Notes on Training Linear Regression Models

This post contains my notes about training simple linear regression models.

The Linear Regression Model

Two different ways to train the linear regression model are discussed:

Using a direct “closed-form” equation that directly computes the model parameters that best fit the model to the training set (those parameter values that minimize the cost function over the training set).
Using Gradient Descent (GD), and some of its variants Batch GD, Mini-Batch GD and Stochastic GD. GD is an iterative optimization approach that gradually tweaks the model parameters to minimize the cost function over the training set, eventually converging to the same set of parameters as the first method.
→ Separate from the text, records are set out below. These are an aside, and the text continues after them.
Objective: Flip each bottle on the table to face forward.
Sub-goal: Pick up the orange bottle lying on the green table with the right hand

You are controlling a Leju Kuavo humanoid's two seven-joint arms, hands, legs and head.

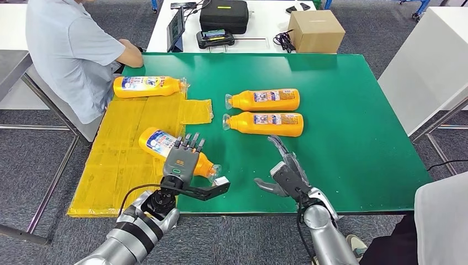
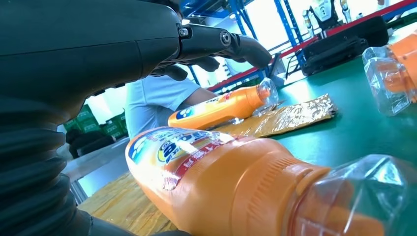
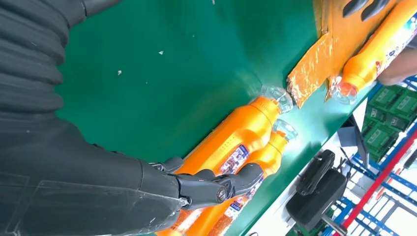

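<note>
Four orange bottles lie on their sides on the green table. One bottle lies at the back of a yellow sheet. Two bottles lie side by side mid-table, clear caps pointing left. The nearest bottle lies at the sheet's front edge, label up. My left hand hovers palm down over it with fingers spread; in the left wrist view a gap shows between the fingers and this bottle. My right hand is open near the table's front edge, holding nothing.
A person in a light blue shirt sits at the table's back left corner, arm near the far bottle. Another person's sleeve is at the front right. A white table behind holds a black case and a cardboard box.
</note>
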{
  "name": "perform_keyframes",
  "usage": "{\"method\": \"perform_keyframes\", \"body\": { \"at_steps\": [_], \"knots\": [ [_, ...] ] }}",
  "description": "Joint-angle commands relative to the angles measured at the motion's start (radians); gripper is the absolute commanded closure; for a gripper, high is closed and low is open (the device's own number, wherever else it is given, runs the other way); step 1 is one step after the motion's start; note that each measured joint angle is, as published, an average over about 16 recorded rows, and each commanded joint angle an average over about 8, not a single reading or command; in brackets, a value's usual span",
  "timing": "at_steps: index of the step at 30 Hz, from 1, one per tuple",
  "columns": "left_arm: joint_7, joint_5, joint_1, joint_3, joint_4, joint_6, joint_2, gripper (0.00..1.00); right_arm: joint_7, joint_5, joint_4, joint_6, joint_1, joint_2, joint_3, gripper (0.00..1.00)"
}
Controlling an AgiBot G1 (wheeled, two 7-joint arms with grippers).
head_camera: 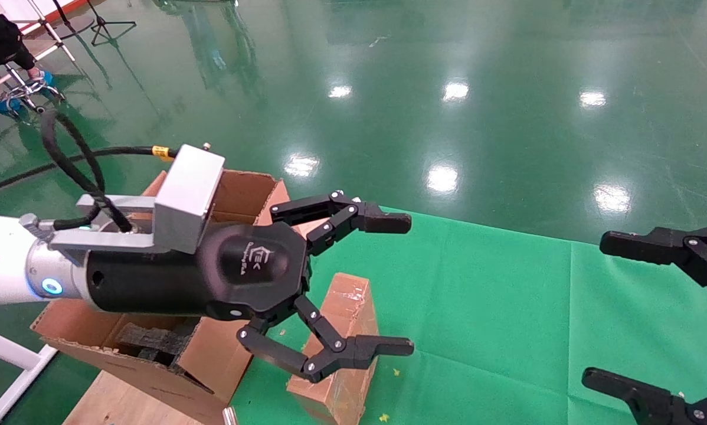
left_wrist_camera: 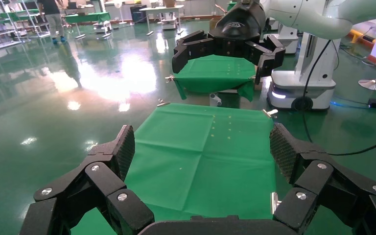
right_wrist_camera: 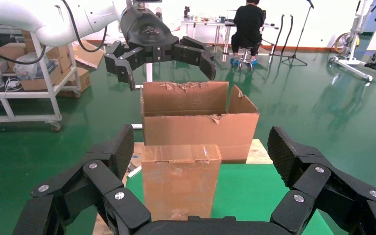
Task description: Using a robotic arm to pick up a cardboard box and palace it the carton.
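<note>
The left gripper (head_camera: 409, 283) has its jaws spread wide and empty, one finger high at mid-frame in the head view, the other low. Between and beneath them, toward the lower centre of the frame, stands the cardboard box (head_camera: 346, 348) on end, tilted, its long axis running up and down, on the green worktop (head_camera: 507, 307). It appears to lie below and slightly behind the fingertips, so the next move likely calls for a descent and a slight pull back. The carton (head_camera: 170, 348) sits at lower left, just beside the box, under the wrist. The right gripper (head_camera: 601, 307), jaws also open and empty, hangs at the right edge, well apart; the left is nearer
</note>
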Motion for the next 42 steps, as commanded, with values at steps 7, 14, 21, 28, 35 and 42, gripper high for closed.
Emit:
{"method": "perform_keyframes", "body": {
  "at_steps": [7, 14, 21, 28, 35, 42],
  "knots": [
    [-0.005, 0.01, -0.004, 0.004, -0.002, -0.001, -0.003, 0.0, 0.0, 0.0, 0.0, 0.0, 0.0, 0.0, 0.0, 1.0],
    [-0.145, 0.157, -0.102, 0.075, -0.034, -0.027, -0.02, 0.0, 0.0, 0.0, 0.0, 0.0, 0.0, 0.0, 0.0, 1.0],
    [-0.429, 0.359, -0.269, 0.187, -0.062, -0.045, 0.006, 0.0, 0.0, 0.0, 0.0, 0.0, 0.0, 0.0, 0.0, 1.0],
    [-0.666, 0.505, -0.413, 0.287, -0.068, 0.015, 0.055, 0.0, 0.0, 0.0, 0.0, 0.0, 0.0, 0.0, 0.0, 1.0],
    [-0.713, 0.542, -0.464, 0.317, -0.068, 0.038, 0.078, 0.0, 0.0, 0.0, 0.0, 0.0, 0.0, 0.0, 0.0, 1.0],
    [-0.772, 0.584, -0.494, 0.349, -0.037, 0.056, 0.085, 0.0, 0.0, 0.0, -0.001, 0.0, 0.0, 0.0, 0.0, 1.0]
  ]
}}
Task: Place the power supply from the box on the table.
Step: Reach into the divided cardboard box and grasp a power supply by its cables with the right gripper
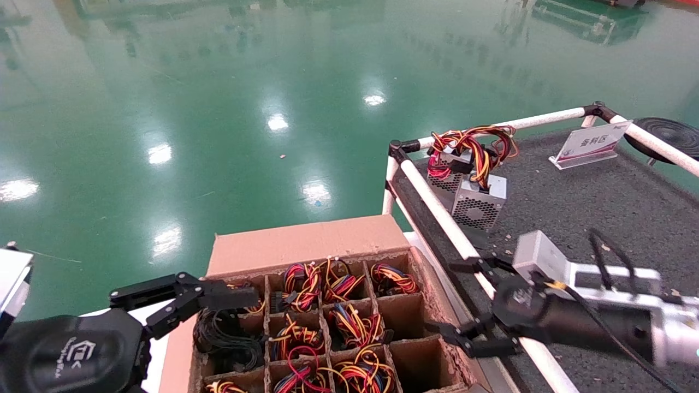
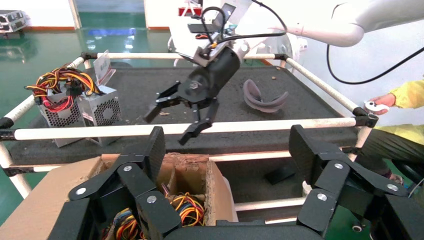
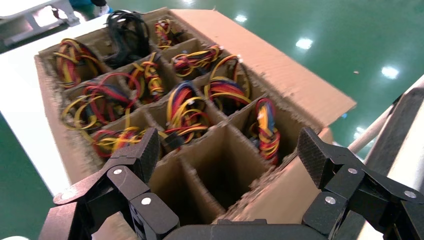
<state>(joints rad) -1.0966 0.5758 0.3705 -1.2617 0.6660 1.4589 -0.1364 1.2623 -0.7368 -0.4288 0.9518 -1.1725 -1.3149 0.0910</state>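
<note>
The box point(image 1: 306, 243) is a brown carton with a cardboard grid and stands against the table point(image 1: 573, 218). Most cells hold looped red, yellow and black wire bundles point(image 1: 355, 325); the power supply bodies under them are hidden. Two cells on the table side point(image 1: 401, 308) are empty. My right gripper point(image 1: 445, 297) hangs open over the rail at the box's table-side edge. In the right wrist view it point(image 3: 227, 150) spans an empty cell point(image 3: 220, 170), holding nothing. My left gripper point(image 1: 218, 305) is open above the box's far-side cells, empty point(image 2: 227, 145).
Two vented grey units with wire bundles point(image 1: 472, 185) stand on the table near its corner. A white pipe rail point(image 1: 437, 207) runs between box and table. A sign placard point(image 1: 590, 143) and a black disc point(image 1: 671, 134) sit at the back. A person's yellow-sleeved arm point(image 2: 400, 100) shows beyond the table.
</note>
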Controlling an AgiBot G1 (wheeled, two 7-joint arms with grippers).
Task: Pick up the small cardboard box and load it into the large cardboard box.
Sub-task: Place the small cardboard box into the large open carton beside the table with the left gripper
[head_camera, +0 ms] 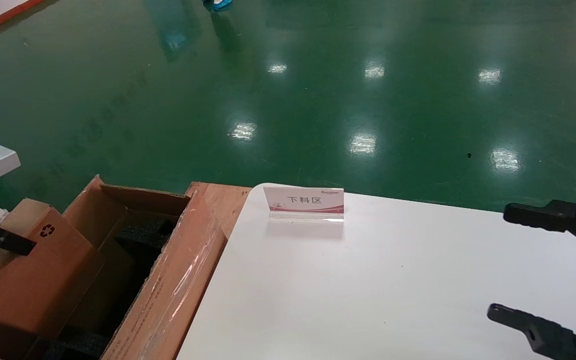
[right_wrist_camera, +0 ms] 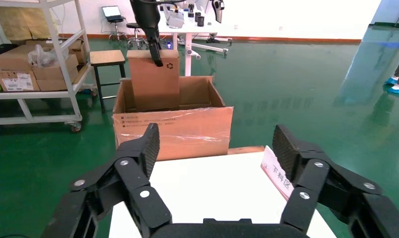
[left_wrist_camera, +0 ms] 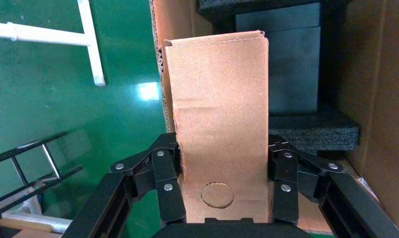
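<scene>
My left gripper (left_wrist_camera: 222,153) is shut on the small cardboard box (left_wrist_camera: 219,119), a plain brown box with a black recycling symbol (head_camera: 47,230). It holds the box (head_camera: 28,270) upright, its lower end inside the large cardboard box (head_camera: 168,290) at the far left. The carton has a taped flap and black foam padding (left_wrist_camera: 306,129) inside. In the right wrist view the small box (right_wrist_camera: 154,79) stands in the carton (right_wrist_camera: 172,129). My right gripper (head_camera: 510,265) is open and empty over the white table's right side.
A white table (head_camera: 393,290) carries a small acrylic sign (head_camera: 304,202) near its far edge. Green floor lies beyond. In the right wrist view a shelf cart (right_wrist_camera: 38,64) with boxes and a stool (right_wrist_camera: 107,62) stand behind the carton.
</scene>
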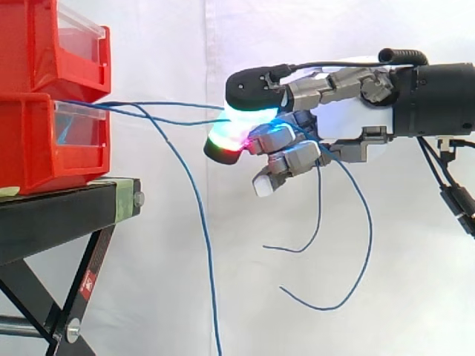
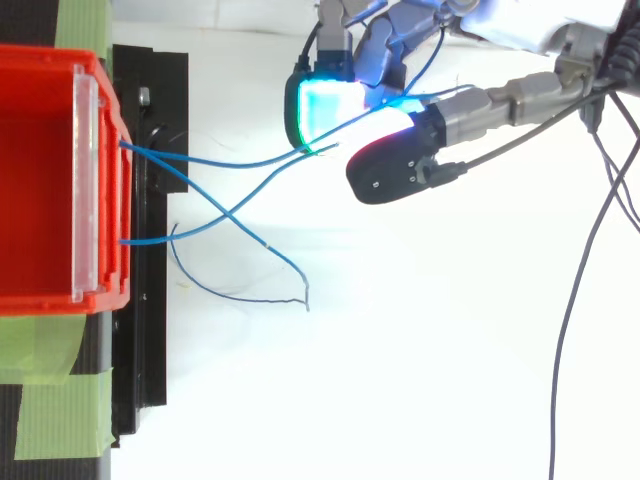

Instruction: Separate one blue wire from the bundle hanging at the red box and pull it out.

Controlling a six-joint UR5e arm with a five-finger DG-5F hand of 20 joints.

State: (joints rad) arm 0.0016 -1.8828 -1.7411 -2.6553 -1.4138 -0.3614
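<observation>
Mostly slack, thin blue wires [image 1: 193, 193]

Two red bins stand stacked in the side view, an upper bin [image 1: 44, 44] and a lower bin [image 1: 37, 141], on one black stand [image 1: 59, 215]. Three blue wires [image 1: 178, 122] leave the bins. Two of them run toward 3 o'clock into the pinch of the one hand [image 1: 334, 89]. The third, a hanging wire [image 1: 197, 204], drops toward 6 o'clock. Two loose wire ends [image 1: 319, 307] dangle at 6 o'clock of the hand. In the top view, green tape [image 2: 85, 20] lies in two places, at 12 and 6 o'clock of the bin.
</observation>
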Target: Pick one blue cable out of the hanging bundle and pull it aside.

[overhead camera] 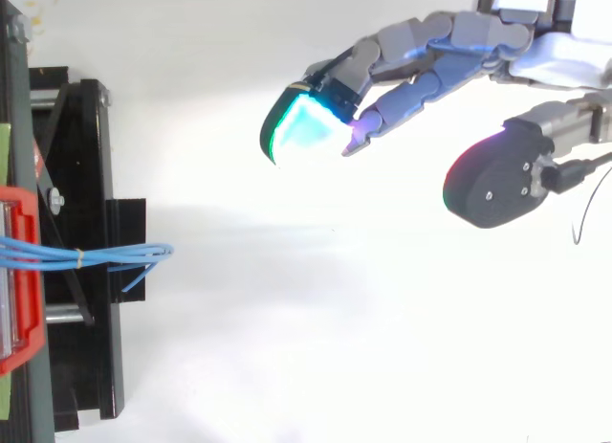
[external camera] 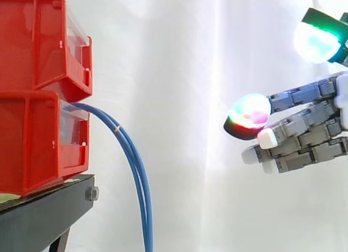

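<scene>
Robot hand (external camera: pixel 304 139) open, apart from blue cables (overhead camera: pixel 57 255)

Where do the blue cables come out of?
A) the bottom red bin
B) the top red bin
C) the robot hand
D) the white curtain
A: the blue cables come out of the front of the bottom red bin and hang down. The robot hand is off to the side and not touching them.

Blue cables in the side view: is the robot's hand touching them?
No, the hand hangs open well to the right of the blue cables, with bare white curtain between them.
</scene>
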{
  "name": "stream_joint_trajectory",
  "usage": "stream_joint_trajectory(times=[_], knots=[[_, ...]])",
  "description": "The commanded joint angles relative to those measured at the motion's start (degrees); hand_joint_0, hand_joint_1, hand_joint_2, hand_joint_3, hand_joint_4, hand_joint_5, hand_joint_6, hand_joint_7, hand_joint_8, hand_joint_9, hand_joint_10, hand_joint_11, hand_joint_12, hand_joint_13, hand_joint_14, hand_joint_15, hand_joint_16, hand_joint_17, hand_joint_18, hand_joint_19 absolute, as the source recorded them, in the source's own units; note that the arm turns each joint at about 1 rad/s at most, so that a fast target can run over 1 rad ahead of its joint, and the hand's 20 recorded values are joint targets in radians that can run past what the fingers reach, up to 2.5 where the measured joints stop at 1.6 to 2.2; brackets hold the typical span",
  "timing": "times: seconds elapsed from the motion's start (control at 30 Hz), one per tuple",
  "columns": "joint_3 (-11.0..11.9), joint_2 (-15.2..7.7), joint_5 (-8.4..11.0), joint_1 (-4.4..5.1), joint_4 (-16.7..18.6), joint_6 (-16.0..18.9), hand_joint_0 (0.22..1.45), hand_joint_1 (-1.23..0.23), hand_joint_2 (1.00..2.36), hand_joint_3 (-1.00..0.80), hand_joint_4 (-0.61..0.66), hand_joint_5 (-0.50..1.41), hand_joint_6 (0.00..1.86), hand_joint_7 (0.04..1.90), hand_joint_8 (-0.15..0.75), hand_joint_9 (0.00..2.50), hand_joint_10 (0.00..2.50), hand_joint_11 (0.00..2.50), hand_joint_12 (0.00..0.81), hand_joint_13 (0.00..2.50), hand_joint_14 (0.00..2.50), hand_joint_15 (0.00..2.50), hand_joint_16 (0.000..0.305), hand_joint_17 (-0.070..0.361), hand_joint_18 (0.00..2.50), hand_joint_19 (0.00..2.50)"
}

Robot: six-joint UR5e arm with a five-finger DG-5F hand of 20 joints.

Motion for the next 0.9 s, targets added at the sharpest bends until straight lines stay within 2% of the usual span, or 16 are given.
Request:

A linear model makes a prediction by simply computing a weighted sum of the input features, plus a constant called the bias term.

\[\hat{y} = \theta_0 + \theta_1 x_1 + \theta_2 x_2 + ... + \theta_n x_n\]

Where:

$ \hat{y} $ is the predicted value
$ n $ is the number of features
$ x_i $ is the $ i^{th} $ feature value
$ \theta_j $ is the $ j^{th} $ model parameter (including the bias term $ \theta_0 $ and the feature weights $ \theta_1, \theta_2, …, \theta_n $).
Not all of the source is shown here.